■ **TASK PROMPT**
Report how many lines in the records carry the string "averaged", and give no further text.

■ **SUPPLIED DATA**
================================

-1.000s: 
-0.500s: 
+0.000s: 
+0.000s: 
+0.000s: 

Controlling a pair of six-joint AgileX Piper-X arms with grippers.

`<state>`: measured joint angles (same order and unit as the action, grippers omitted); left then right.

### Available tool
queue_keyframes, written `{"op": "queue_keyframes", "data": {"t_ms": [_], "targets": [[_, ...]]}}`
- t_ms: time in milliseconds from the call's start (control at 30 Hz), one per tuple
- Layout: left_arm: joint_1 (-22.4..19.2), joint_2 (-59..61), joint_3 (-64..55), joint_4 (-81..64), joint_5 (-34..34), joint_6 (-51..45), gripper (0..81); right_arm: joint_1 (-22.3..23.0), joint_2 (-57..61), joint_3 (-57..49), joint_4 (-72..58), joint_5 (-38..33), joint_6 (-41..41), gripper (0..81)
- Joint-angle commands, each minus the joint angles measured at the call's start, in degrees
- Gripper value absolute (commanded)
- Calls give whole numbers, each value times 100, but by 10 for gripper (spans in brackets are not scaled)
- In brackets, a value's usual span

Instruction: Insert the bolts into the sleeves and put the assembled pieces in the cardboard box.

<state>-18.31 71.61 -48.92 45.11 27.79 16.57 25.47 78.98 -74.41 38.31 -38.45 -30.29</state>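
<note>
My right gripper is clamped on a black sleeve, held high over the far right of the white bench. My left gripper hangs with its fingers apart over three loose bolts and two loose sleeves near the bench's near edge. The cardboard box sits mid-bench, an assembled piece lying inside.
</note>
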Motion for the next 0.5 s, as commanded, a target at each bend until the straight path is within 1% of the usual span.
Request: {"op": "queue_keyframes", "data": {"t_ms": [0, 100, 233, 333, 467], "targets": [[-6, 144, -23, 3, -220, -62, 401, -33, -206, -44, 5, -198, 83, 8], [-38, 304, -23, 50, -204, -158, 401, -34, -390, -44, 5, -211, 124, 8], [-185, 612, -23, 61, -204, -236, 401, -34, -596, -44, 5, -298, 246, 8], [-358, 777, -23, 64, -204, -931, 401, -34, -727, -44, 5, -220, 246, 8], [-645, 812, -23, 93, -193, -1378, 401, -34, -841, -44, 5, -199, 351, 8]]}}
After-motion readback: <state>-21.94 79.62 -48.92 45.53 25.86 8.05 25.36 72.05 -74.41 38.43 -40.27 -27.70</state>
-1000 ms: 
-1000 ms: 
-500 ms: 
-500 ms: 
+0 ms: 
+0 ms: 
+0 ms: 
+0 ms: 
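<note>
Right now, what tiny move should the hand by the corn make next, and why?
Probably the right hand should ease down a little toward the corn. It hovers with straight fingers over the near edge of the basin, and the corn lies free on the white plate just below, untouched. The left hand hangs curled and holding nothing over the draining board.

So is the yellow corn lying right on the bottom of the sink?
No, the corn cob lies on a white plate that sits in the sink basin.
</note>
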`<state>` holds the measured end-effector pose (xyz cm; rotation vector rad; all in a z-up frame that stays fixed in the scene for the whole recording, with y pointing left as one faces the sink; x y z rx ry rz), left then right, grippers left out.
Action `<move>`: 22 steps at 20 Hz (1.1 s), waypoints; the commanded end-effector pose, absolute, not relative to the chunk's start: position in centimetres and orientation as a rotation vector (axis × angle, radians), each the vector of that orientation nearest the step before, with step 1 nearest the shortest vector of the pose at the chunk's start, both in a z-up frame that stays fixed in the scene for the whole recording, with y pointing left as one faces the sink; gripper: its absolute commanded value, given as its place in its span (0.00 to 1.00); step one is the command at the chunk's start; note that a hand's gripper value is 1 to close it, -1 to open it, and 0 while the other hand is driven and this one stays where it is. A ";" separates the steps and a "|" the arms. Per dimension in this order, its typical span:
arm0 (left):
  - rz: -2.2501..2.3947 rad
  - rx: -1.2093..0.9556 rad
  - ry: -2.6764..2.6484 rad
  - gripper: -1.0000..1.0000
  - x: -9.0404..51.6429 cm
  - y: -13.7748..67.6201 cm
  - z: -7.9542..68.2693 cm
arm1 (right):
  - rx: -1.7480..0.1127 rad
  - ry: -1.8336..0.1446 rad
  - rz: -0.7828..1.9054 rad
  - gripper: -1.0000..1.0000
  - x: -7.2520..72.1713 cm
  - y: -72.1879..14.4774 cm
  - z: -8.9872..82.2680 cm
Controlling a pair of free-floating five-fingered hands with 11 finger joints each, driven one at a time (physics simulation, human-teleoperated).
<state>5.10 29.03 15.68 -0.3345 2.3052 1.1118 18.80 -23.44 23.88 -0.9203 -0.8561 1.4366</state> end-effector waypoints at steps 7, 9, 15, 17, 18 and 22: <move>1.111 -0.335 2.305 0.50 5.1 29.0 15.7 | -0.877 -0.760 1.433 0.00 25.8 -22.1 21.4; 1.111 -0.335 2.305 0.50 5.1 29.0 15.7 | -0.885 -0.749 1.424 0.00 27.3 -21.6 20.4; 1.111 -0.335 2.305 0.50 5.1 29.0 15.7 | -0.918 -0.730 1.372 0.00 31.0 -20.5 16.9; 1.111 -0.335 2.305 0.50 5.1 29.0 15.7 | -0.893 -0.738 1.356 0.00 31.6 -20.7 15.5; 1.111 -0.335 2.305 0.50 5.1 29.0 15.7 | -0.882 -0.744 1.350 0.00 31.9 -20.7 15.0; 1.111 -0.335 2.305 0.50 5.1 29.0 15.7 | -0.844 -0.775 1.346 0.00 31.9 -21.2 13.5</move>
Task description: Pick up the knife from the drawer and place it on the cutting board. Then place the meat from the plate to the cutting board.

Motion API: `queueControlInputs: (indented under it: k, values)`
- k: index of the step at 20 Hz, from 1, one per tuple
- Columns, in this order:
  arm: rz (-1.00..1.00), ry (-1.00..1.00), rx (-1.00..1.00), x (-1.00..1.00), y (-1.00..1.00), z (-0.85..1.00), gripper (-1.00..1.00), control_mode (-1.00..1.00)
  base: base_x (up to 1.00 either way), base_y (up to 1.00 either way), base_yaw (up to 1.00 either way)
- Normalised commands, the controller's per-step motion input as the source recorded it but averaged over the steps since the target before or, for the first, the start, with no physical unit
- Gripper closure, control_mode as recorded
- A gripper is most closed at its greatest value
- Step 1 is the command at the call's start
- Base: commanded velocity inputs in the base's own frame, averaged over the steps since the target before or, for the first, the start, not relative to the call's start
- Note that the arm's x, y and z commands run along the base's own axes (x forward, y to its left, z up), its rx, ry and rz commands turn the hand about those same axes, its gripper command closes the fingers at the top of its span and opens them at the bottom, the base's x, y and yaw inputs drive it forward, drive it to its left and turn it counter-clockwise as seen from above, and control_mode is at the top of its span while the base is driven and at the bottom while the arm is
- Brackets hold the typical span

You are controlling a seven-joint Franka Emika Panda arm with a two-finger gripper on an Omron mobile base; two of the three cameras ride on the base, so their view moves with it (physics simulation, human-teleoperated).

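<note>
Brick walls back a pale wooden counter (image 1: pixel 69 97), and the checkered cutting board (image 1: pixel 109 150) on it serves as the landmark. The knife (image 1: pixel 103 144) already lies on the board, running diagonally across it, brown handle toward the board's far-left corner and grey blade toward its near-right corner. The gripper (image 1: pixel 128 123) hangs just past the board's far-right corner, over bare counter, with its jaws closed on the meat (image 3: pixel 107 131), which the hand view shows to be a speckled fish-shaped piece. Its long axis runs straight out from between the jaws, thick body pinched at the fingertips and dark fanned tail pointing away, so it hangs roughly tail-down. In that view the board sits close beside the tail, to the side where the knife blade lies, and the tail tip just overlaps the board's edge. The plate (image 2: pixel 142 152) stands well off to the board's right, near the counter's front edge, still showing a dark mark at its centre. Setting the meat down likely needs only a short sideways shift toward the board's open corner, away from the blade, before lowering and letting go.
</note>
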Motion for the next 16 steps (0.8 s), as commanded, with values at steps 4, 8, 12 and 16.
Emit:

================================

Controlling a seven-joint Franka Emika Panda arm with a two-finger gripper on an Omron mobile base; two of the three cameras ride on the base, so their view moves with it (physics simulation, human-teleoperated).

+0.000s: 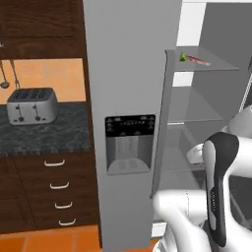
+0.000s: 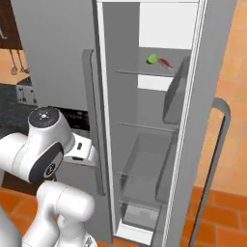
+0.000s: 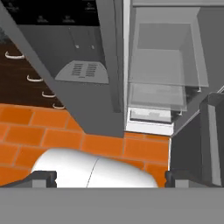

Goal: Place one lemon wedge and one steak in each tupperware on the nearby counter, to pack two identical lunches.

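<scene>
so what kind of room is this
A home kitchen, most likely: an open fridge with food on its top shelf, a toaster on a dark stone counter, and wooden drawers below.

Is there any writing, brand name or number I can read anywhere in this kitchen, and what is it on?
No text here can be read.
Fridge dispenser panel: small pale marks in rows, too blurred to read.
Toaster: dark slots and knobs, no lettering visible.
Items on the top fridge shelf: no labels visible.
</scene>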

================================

■ **ANSWER TO THIS EXERCISE**
2